-- PROVIDED RECORDS follows --

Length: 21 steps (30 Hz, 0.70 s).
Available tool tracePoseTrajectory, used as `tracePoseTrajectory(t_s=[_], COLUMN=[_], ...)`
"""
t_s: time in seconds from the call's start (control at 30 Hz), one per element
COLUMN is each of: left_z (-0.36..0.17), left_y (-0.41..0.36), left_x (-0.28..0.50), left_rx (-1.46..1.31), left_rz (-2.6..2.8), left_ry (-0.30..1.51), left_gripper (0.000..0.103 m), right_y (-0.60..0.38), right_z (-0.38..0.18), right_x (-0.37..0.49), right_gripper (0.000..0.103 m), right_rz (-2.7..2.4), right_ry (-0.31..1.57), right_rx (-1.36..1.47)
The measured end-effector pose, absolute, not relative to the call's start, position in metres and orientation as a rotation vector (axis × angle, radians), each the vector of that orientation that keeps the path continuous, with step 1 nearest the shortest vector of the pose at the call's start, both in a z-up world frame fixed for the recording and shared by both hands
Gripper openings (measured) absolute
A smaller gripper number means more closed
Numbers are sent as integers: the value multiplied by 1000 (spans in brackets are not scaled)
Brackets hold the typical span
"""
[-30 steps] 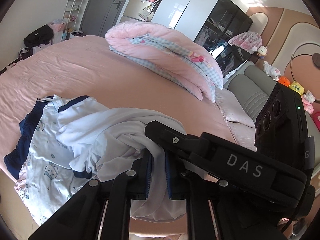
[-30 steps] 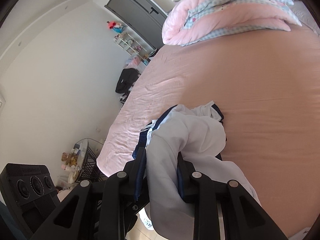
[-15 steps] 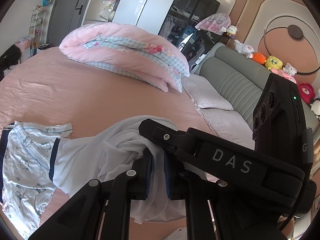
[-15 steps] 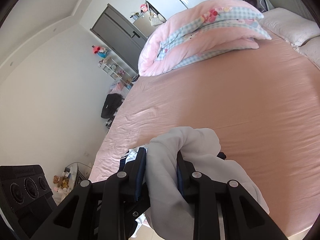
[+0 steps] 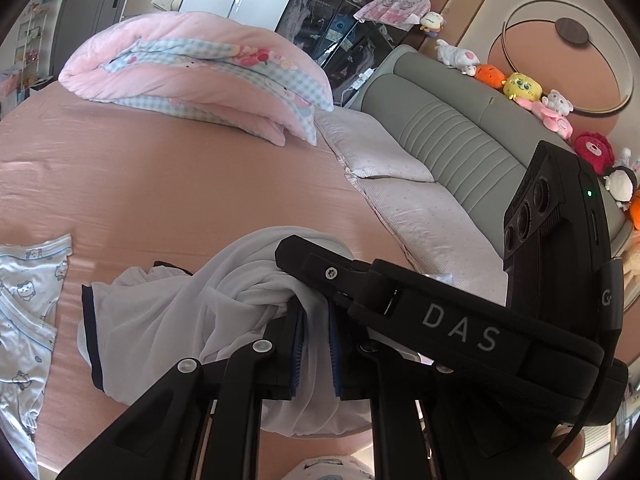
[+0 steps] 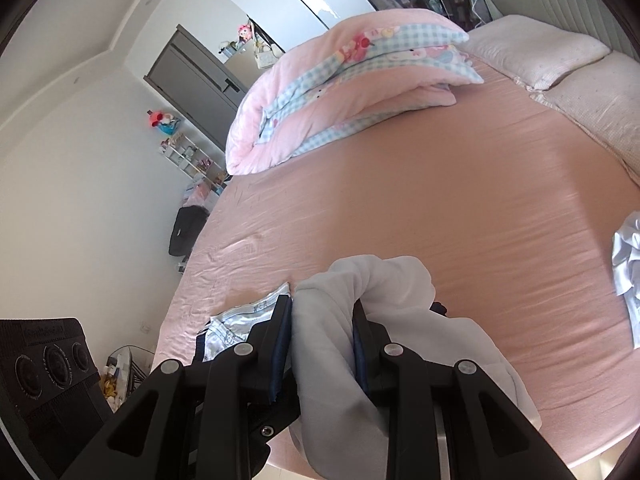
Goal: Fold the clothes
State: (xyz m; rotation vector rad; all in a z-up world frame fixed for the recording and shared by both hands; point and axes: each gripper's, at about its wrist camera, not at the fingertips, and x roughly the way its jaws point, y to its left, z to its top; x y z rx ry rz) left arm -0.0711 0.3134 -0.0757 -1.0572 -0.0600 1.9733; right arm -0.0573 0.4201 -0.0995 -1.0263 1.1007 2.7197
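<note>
Carrying one garment clear of the pile was the step I judged in hand. The pink bed [image 5: 168, 184] filled both views, a folded quilt [image 5: 200, 76] at its far side and pillows [image 5: 400, 200] by the headboard. The white garment with navy trim [image 5: 172, 312] hung bunched over the near edge of the bed, gathered between both tools. My left gripper [image 5: 316, 344] was clamped on a thin fold of it; my right gripper [image 6: 322, 344] was clamped on a thicker roll. A cat-print garment [image 5: 28, 300] lay flat beside it, apart. Next move, as I judged it: draw the two grips apart and lay the cloth flat on open sheet. I could not tell which edges I held, nor sleeve from hem. The lower drape ran out of view. A pale crumpled cloth [image 6: 628, 264] at the right view's edge was unidentifiable.
</note>
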Motion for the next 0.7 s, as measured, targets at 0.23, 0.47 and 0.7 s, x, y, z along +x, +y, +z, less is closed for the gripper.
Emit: tracePoseTrajectory(t_s=[0.23,0.47,0.7], left_z=[-113,-128,-135], left_y=[318,313,299], left_x=[-71,-81,-86], left_rx=[-1212,-1291,-1359], left_rz=[1918,1965,1959], left_ry=[-37,42,86], left_gripper=[9,12,12], right_y=[438,450,447], right_z=[-144,-166,-167], right_x=[-46,-40,-44], right_gripper=[27,26,26], right_rz=[2631,2566,2535], right_ry=[1126,1104,879], right_rx=[-1155,-1215,-1276])
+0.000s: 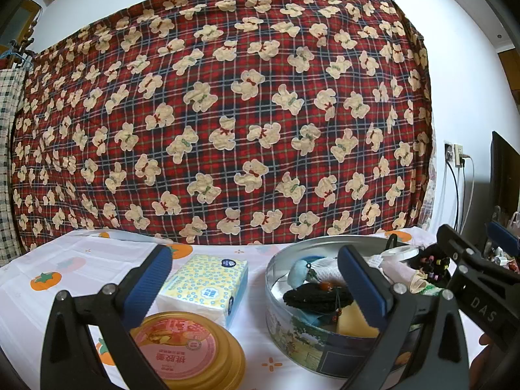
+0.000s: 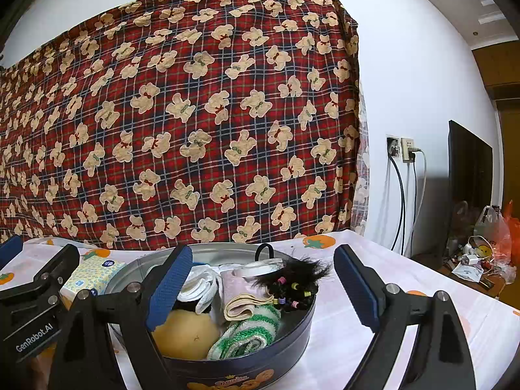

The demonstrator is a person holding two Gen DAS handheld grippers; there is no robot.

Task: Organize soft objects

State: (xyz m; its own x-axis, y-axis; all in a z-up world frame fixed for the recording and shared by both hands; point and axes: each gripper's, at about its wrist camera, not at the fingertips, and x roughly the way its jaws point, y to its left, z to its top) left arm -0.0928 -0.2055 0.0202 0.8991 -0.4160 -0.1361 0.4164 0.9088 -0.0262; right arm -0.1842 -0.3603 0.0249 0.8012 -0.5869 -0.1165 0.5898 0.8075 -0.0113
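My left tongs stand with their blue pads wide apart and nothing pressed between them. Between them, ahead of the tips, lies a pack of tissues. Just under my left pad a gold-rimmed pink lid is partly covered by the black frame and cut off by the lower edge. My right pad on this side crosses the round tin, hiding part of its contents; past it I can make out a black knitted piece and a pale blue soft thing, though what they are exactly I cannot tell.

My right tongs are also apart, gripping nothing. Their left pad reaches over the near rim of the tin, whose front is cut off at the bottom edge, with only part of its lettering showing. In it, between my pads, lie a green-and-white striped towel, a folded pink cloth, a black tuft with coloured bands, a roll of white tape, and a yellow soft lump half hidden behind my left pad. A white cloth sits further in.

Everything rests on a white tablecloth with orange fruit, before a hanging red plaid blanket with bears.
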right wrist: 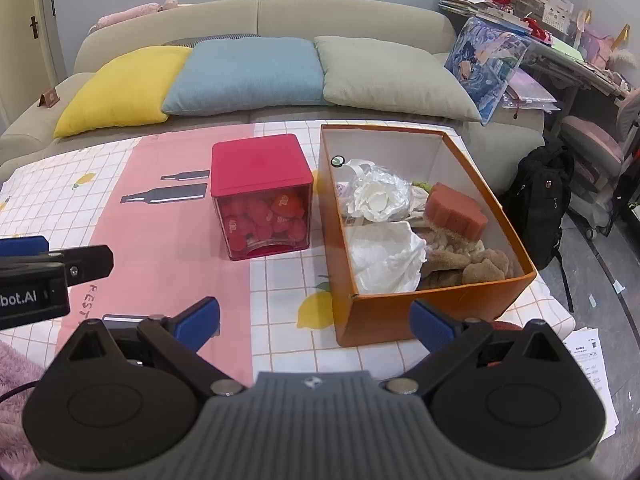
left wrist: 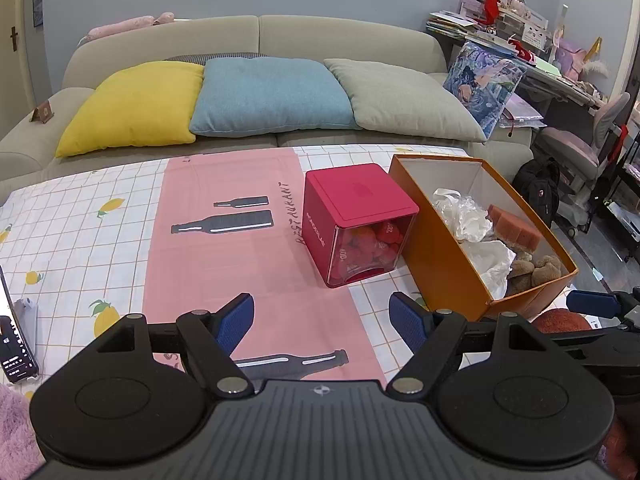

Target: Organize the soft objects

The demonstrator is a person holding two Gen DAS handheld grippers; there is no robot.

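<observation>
Both tools hang low over the near edge of the table. The left gripper (left wrist: 322,320) has its blue ribbed pads spread wide with nothing between them, and the right gripper (right wrist: 316,320) is splayed just the same, empty too.

Just beyond the right gripper, a little to the right, sits the orange cardboard box (right wrist: 384,316), long and open-topped with pale inner walls. Inside it the soft things are heaped: crinkled white plastic wrap (right wrist: 376,196) at the far end, a crumpled white cloth (right wrist: 384,256) nearer, a rust-coloured sponge block (right wrist: 456,210) with a notched edge, and fuzzy brown plush pieces (right wrist: 468,262) against the near right corner.

Left of the box, close beside it but apart, stands a red cube container (left wrist: 356,220) with an opaque smooth lid and clear plastic front walls, packed with small red plush shapes. It lies far ahead of the left gripper, slightly right.

The tablecloth (left wrist: 80,220) is a white grid print with lemons and a pink panel with bottle shapes. Behind the table, a beige sofa (left wrist: 344,36) carries yellow, blue and grey cushions.
</observation>
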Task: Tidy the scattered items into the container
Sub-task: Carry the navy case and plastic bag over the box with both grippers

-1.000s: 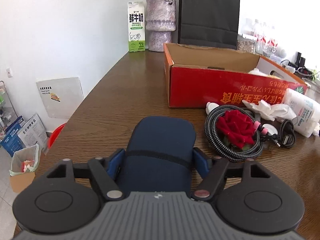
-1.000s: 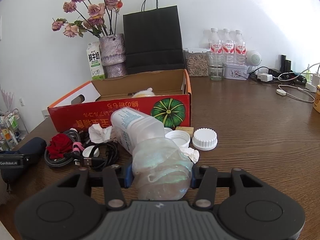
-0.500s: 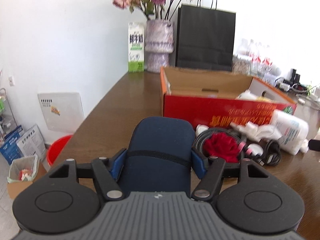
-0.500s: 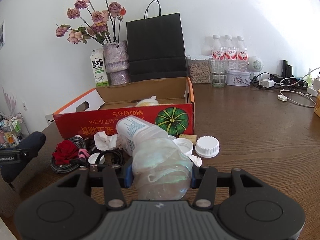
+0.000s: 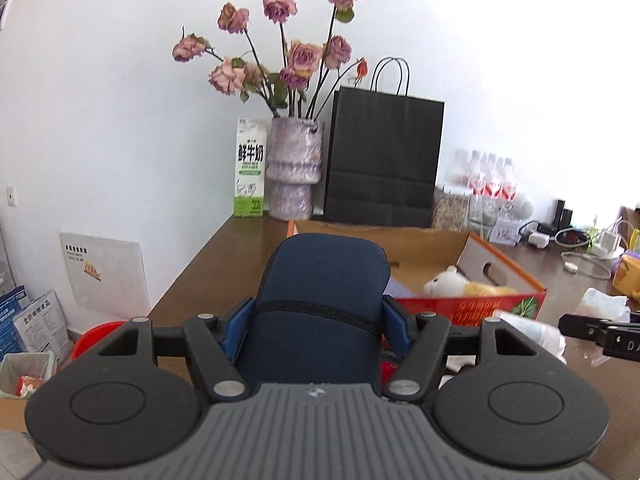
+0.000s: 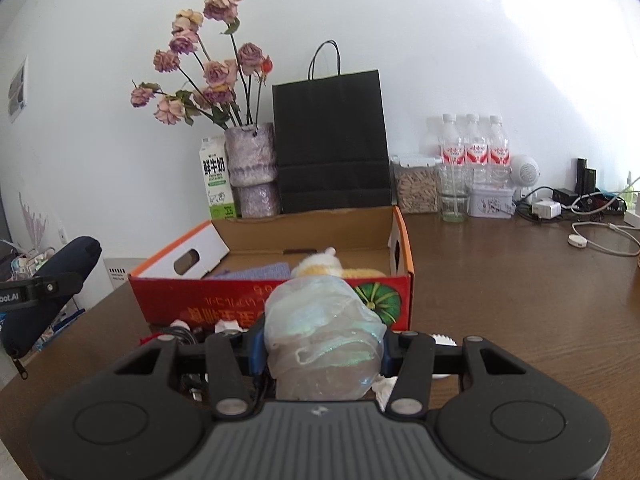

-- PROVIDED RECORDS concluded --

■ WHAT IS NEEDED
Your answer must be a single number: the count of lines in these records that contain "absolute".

■ SOLUTION TO THIS PROBLEM
2